PROMPT:
Transcribe the listing below exactly, from its first line through the line with "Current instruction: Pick". Omit the pictures.

SOURCE MATERIAL:
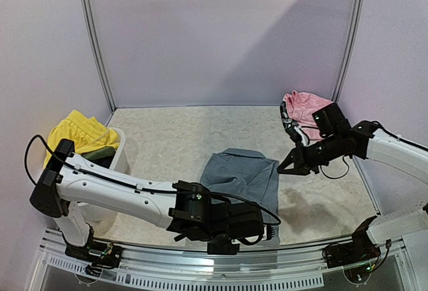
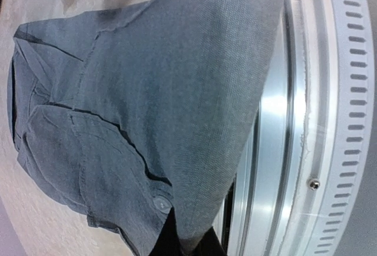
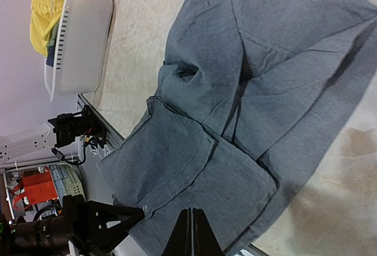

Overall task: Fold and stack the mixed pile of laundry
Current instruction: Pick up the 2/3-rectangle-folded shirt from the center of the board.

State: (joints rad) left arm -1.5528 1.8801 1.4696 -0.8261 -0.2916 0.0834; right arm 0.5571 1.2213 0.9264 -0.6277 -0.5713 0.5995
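The white tub [image 1: 120, 160] holds the yellow shorts [image 1: 77, 130] over an olive item [image 1: 100, 153] (mostly hidden). Right of the tub, the grey shirt [image 1: 244, 177] lies on the worktop [image 1: 174, 144], its near corner clenched by the left fingers [image 3: 118, 216]. Farther right, the right fingers [image 3: 182, 241] are pressed together, empty; the pink piece [image 1: 304, 107] lies farthest from the tub.

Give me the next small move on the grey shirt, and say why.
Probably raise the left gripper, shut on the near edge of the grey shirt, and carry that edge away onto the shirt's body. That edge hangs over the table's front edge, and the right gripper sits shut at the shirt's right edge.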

SOLUTION BELOW:
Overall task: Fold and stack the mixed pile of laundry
Current instruction: Pick up the 2/3-rectangle-folded shirt from the center of the board.

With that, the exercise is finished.